Clare English helps an Attorney avoid paying top-ups for his brother's care fees

Summary

How Clare English, Chartered Legal Executive based our Brighton solicitors’ office, helped an Attorney avoid paying a third-party top-up to fund his brain-injured brother’s care fees.

The Situation

Mark is 61 years old and suffers from an acquired brain injury after a serious illness caused him to fall into a coma. Mark spent two years at a specialist rehabilitation unit before moving to a care home closer to where his brother, Joe, lives.

Mark has complex care needs so his care fees were initially paid by NHS Continuing Healthcare (CHC) funding. Three years later, the NHS CHC Team decided that Mark was no longer eligible for NHS CHC funding and would have to pay towards the cost of his care.

Social Services accepted that they had a duty to pay for Mark’s care. But the social worker told Joe that Mark’s placement was more expensive than the Local Authority “usual rate” funding limit. This meant that either Mark had to move or Joe had to pay a third-party top-up. In Mark’s case, this top-up was over £300 a week.

Joe, Mark’s Attorney, contacted Martin Searle Solicitors to ask if he could challenge the large top-up fee, which would be difficult to afford in the long term.

What Martin Searle Solicitors did

Clare English advised Joe not to sign the third-party top-up agreement. She explained that Social Services needed to demonstrate that there was a suitable care home available to Mark at the “Local Authority rate” before demanding a top-up.
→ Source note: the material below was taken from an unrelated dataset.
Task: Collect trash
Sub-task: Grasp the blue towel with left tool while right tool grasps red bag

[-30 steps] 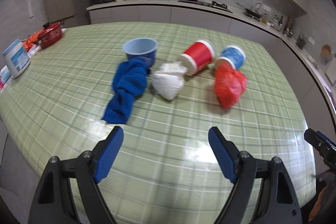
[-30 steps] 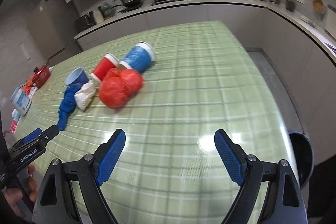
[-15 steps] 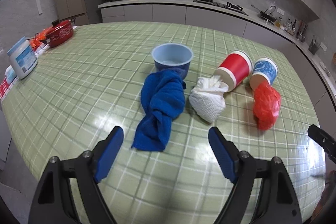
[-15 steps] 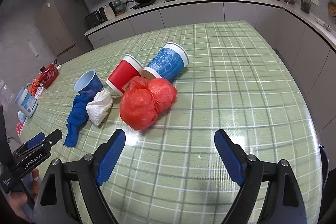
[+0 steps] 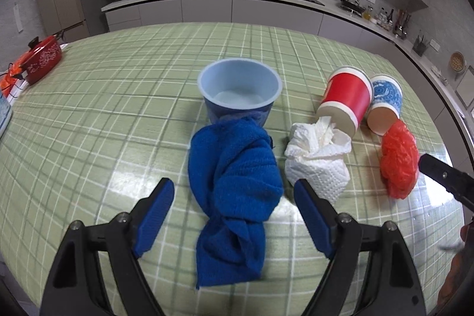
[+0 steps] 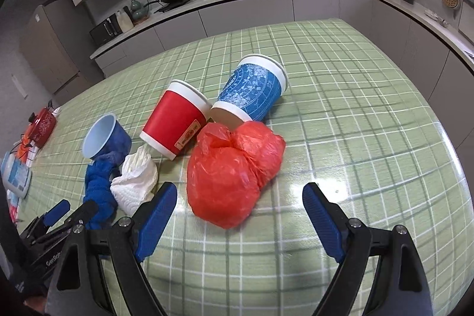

Families should only be asked to pay third-party top-ups when the individual or their family had opted for a more expensive care placement even though there is an available alternative care home that is suitable to meet the person’s assessed care needs.

Clare wrote to Mark’s social worker asking for details of at least one available and suitable care placement which would meet Mark’s needs without his brother paying a top-up. The social worker provided a list of alternative placements for Joe and Mark to consider. None of the alternatives could meet Mark’s complex care needs at the Local Authority rate.

The Result

The Social Worker informed Clare that, as no other placement was available, the Local Authority would increase its funding so that Mark was able to stay at the care home, without a top-up from Joe, saving him over £15,000 a year.

If you’ve been asked to pay a third-party or first-party top-up for a care home or nursing home placement, , our Community Care solicitors can help with your planning and paying for care questions. Call us on 01273 609911, or email info@ms-solicitors.co.uk.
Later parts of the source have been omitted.